Quoth Jacob Appelbaum, via Twitter:
"Someone in Iran is performing an active MITM on Google with this cert right now (remove diginotar from CA root list): http://pastebin.com/ff7Yg663"
Not a good sign.
In other news, I'm none too pleased with Apple right now. It's nigh-impossible to get a MacBook Pro to boot from anything but the internal hard drive or the internal CD drive. Which is a shame, considering the EFI fanciness they drove to market.
I wouldn't have minded, except for the fact that there's a bug in the Linux kernel preventing the kernel from talking to the CD drive on my MacBookPro8,2 at all. It's been around since 2.6.33 and thus affects at least the past two versions of all the Linux installers that I'd deem suitable to use. Moreover, there's a (two-character) patch that I hope will get merged before Fedora 16 Beta, but (as it was developed in the last week) is currently unavailable in any distro.
So I can't read the installation stuff off the CD drive. Ordinarily, this wouldn't be a problem - I've got at least three other methods for doing a Linux install that don't involve the CD drive. People who have used Linux on netbooks are probably familiar with the approach of doing installs from USB flash drives. On the MacBook Pro, this is a non-starter - the firmware can't boot from USB.
Now I'm about at a point where I'd try to just format the partition and do the install as though it were in a chroot and rsync the filesystem from one in a VM, except Apple also saw fit to remove their ext2 driver from OSX entirely. So unless I want to install on either FAT32 (which will have broken permissions) or HFS+ (for which I'd have to disable journalling to get read-write support), or UFS (which admittedly would probably work, but I've never set it up before, and I'm not sure if OSX will format a partition like that), I can't do that either.

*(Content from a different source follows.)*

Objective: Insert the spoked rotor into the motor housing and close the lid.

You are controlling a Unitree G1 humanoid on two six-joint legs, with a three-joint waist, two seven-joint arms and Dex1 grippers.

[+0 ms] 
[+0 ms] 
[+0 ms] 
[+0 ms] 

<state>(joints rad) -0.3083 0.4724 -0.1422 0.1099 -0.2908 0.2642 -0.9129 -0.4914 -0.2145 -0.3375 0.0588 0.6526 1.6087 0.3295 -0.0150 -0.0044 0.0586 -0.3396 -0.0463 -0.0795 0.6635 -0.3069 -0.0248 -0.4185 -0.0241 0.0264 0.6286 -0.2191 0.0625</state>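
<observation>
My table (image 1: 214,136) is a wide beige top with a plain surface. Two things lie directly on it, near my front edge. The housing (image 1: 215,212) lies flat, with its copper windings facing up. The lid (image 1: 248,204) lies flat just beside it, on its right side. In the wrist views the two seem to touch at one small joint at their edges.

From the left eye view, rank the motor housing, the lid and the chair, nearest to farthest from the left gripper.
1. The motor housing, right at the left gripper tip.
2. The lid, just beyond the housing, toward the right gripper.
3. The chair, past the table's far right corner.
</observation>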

The other technique that I'd employ (network installation) has problems of its own. When possible, I like to use the netinstaller off a USB drive, since it's easier than setting up DHCP and DNS and NAT and TFTP and pxelinux and a bootmenu...but we already established that USB is not an option. In particular, I seem to have found a particularly annoying bug in either firmware or an OSX driver. When I connect an ethernet cable directly between my desktop and the MBP, suddenly, the Mac starts hanging in a strange way. Based on the symptoms, I'd guess that every syscall is blocking and never returning. I'm unable to spawn new processes, read or write on the filesystem, read network config, or in general, do anything useful. This made testing annoying.
Searches on the web also suggested differing levels of success in netbooting Apple machines from anything other than an Apple netboot server.
My options remaining are thus:
So far, I'm leaning toward the last option, but the lack of a reasonable window manager on OSX is killing me.
I'm also learning C#, since we're getting a bunch of Kinects for CS260 to do projects. The Kinect SDK for Windows does not support such things as Processing or Python (well, maybe IronPython, but I am NOT bothering with that), so I'm going to learn enough to support the class for their projects. Which means doing all the projects in advance myself. Which really shouldn't be too hard - I'm at least halfway through the Bubble Cursor assignment already.